“啊……啊……啊……爷……太快了……遭不住……”
“爷……奴家要死……饶过奴家……啊啊……”
“不要,爷……不要了……不要了……嗯啊……”
三个男人哪管小倌如何要死如何不要,他们事先就说好了,今晚比一场,看谁最先把小骚货干出精,因而三小倌越叫,男人们越兴奋,鸡巴疾风骤雨往里顶干。
虽然晏温没有参赛,但被小倌们骚叫影响到的他也加快了速度,两手抓牢了大肥屁股,大鸡巴噗呲噗呲上顶哲的骚屁眼。
三小倌位于中间的音颤身抖,秀气的一小根噗喷了出来,人也随之软倒在地,接着是朝门左边的,没多久,右边的也倒下了。
把小倌最先操出精的男子得意地一仰头,回到酒桌自斟自饮了三大杯,其余两男子不服气,他们认为是中间的那位太过瘦弱换任何谁肏都会先出,胜利的男子讥笑两人赖皮,三人吵了起来。

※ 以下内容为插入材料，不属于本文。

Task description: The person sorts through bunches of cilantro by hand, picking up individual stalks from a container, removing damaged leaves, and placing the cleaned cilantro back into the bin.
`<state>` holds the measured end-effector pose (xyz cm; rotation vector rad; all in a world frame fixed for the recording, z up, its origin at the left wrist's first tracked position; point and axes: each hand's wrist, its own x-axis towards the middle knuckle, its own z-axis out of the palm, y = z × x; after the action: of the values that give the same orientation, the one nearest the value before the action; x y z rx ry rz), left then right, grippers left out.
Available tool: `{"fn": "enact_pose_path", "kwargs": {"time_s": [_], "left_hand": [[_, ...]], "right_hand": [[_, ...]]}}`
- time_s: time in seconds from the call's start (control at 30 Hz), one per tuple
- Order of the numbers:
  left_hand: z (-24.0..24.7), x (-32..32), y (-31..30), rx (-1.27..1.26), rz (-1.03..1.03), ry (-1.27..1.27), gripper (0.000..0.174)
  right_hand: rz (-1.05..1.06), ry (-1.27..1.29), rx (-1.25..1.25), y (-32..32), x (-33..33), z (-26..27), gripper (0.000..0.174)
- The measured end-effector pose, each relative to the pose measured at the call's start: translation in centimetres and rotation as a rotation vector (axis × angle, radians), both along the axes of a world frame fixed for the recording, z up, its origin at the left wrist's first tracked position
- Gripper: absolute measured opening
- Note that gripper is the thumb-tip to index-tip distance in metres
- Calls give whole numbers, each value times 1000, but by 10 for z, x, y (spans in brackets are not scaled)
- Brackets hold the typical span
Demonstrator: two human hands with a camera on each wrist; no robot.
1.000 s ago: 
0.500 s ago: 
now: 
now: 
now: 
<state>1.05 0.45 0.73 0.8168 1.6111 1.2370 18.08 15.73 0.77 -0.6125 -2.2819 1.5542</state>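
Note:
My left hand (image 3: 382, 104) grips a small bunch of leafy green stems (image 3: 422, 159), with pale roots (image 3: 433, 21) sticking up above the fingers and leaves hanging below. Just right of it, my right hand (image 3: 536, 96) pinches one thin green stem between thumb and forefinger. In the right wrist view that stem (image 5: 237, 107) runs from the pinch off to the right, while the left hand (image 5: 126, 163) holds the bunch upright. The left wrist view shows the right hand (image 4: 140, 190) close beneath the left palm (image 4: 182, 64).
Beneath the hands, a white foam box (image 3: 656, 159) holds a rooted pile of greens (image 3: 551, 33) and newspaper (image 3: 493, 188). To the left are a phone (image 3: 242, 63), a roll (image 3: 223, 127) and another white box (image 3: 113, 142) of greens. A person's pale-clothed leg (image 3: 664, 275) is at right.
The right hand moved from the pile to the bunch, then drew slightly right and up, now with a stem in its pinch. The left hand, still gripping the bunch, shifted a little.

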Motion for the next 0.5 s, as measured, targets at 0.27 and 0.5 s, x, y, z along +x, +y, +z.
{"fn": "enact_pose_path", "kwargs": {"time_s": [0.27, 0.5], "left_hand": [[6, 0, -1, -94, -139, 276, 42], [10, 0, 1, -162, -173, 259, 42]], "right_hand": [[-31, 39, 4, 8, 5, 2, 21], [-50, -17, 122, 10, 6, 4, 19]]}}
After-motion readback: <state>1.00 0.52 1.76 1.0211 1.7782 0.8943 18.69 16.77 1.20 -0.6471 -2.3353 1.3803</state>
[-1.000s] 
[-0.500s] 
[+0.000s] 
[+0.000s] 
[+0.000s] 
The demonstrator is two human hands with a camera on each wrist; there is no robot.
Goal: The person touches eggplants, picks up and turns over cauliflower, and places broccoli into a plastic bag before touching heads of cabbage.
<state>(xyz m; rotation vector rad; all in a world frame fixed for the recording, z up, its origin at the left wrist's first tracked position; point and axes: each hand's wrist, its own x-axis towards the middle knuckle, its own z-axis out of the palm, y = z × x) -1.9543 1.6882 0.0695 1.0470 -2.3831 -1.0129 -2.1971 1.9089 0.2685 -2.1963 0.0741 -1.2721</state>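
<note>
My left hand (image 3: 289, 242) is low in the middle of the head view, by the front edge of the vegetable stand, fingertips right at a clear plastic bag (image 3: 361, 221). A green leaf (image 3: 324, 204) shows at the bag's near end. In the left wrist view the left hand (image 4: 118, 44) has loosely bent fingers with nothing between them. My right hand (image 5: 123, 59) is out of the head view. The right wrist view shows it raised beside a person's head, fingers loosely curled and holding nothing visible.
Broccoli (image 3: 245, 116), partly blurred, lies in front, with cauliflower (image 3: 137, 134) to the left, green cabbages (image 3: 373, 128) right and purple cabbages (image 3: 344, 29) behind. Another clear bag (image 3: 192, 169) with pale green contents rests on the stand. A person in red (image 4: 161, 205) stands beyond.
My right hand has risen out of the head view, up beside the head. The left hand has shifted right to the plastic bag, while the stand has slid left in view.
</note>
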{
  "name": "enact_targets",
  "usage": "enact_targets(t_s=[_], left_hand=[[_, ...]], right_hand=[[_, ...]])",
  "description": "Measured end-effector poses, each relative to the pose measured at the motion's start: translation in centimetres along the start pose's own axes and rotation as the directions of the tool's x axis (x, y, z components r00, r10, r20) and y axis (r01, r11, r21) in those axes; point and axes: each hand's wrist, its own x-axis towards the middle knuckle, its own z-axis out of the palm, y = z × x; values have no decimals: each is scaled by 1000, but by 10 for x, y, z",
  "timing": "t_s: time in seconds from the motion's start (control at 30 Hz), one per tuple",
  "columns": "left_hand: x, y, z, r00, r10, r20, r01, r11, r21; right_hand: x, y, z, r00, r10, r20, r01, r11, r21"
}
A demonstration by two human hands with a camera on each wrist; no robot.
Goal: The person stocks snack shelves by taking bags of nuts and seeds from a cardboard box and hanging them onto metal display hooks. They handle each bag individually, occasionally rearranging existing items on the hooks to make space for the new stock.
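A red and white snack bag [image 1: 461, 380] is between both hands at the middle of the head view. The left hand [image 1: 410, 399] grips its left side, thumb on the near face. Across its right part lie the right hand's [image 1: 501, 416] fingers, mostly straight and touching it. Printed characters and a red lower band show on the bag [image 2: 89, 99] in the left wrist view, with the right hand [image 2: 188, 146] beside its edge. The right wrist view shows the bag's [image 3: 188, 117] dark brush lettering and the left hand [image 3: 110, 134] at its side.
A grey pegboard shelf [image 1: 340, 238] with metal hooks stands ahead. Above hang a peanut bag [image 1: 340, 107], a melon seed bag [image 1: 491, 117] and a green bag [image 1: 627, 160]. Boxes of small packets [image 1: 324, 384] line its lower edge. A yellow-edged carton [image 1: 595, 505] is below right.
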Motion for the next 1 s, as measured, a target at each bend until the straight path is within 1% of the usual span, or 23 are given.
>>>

另一边,在屁股里大鸡巴的猛烈冲刺下,哲骚叫着屁股抽搐,小腹前的鸡巴摇晃着喷出精液。
哲起身下到地面,屈膝跪了下去,脑袋埋在椅中男人的胯间,张开嘴含住半软的鸡巴津津有味地舔去铃口涌出的剩余精液。晏温眯着眼,五指插入发丝,神情享受。
精液一滴不剩,晏温拉起地上的人,两人相拥着倒在床上,互相抚摸,互相亲吻,互相舔舐,争吵的三人吵不出结果,于是决定再来一局,哪里想到中间的那小倌哭着说他是新来的,他真的不行了,求各位爷饶过他,爬到桌下哭着瑟瑟发抖抱成一团。